A private members bill, which will make changes to the legislation in order to simplify certain elements GMP conversion, has now reached the second reading in the House of Lords. This offers the potential for some welcome clarification as noted below, although it is not a full solution to the various uncertainties. The proposed amendments are as follows:

  • The GMP conversion legislation currently requires a survivor’s pension of at least half the value of the pension to which the deceased member would have been entitled by reference to employment during the period 6 April 1978 to 5 April 1997 (for a widow) and from 6 April 1988 to 5 April 1997 (for a widower or civil partner).
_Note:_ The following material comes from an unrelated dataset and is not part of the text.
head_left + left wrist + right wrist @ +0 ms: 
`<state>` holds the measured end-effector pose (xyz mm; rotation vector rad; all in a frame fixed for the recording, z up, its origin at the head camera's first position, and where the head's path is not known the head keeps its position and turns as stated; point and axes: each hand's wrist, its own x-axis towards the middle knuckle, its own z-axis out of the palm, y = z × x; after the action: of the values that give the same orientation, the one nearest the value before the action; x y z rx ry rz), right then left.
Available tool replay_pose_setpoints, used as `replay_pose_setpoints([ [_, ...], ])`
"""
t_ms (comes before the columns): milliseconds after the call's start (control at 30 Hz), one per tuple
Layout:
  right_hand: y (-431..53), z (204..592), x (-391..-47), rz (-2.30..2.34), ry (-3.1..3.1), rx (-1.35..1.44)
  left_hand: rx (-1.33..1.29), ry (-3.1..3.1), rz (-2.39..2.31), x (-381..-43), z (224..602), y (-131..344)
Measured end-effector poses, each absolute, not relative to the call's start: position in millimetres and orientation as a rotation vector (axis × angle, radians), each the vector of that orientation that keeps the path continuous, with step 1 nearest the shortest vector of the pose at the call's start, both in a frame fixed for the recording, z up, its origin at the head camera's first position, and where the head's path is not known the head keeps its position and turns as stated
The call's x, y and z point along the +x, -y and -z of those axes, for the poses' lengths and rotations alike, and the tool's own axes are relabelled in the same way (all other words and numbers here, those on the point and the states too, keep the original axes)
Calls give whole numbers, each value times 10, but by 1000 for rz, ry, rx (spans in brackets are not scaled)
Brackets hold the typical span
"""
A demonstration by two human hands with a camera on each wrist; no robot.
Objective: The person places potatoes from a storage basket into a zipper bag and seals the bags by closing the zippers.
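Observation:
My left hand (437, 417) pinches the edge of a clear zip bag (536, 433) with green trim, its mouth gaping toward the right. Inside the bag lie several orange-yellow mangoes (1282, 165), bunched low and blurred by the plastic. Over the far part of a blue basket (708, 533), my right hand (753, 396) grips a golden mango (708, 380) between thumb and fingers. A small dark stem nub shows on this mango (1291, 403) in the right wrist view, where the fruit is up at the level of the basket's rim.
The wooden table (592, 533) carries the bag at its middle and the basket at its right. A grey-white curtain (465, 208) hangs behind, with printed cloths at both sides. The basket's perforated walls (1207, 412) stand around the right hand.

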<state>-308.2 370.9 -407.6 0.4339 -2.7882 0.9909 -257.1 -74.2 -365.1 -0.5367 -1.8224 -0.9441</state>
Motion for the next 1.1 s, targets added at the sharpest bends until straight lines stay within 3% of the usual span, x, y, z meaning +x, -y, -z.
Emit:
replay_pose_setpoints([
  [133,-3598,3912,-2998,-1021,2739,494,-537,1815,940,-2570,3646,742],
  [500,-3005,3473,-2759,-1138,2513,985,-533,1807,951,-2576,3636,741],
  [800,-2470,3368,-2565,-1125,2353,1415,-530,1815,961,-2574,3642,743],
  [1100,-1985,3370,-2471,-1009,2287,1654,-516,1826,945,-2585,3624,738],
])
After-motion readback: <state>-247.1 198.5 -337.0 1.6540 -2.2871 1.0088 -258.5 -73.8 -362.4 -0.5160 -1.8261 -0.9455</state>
The meaning of value is not entirely clear, it is capable of providing greater spouses benefits than might otherwise have applied, and some conditions applying to GMP must be preserved. This creates uncertainty and has the potential to add complication to a process that was designed to simplify benefit structures. The Bill opens the door to clarity here by providing that conversion applies to spouses as well as members and making provision for further detail to be set out in regulations. Clearly, the detail of those regulations will determine how helpful this amendment is in practice and whether it is directed at these issues.
  • GMP conversion is subject to employer consent, but the legislation does not describe what happens if the scheme’s sponsoring employer no longer exists or if it has been replaced by another employer or indeed if there are a number of scheme employers – the Bill provides for a power to set out in regulations detail about who must consent to the conversion. Many schemes are likely to have taken a pragmatic approach and sought consent from the statutory employer responsible for funding the scheme (and so ultimately liable for the impact of conversion) but we don’t know if this will be confirmed in the regulations.
  • Once GMP conversion is complete, the scheme must currently notify HMRC which has made clear that it does not wish to receive confirmation and the Bill will remove that requirement.

Comment

The Bill does not deal directly with the various tax issues associated with GMP conversion, especially for deferred members, including potential impacts on lifetime allowance protections or the risk of an annual allowance charge for post 2006 deferred members. However, the industry now has the benefit of experience from the early adopters, growing amounts of helpful guidance from PASA and there is a developing understanding of the options available to deal with the uncertainties even where the legislation is unclear.

In practice, most individuals are unlikely to suffer a tax charge, but schemes will want to understand the level of risk and the different approaches to timing and benefit reshaping that can be used where an individual’s pensions tax position requires it. We have advised a number of schemes in the process of buying-out benefits on various solutions to these problems as they undertake bulk conversion. For ongoing schemes, a solution may lie in conversion at retirement rather than bulk conversion and while that brings with it some further uncertainties about communication and actuarial certification, there are solutions to manage these.

Any further clarification of pension schemes’ obligations provided by the Bill in respect of GMP conversion is therefore welcome and while it will not answer all of the questions, it joins a growing weight of materials that mean the process is becoming increasingly viable for schemes.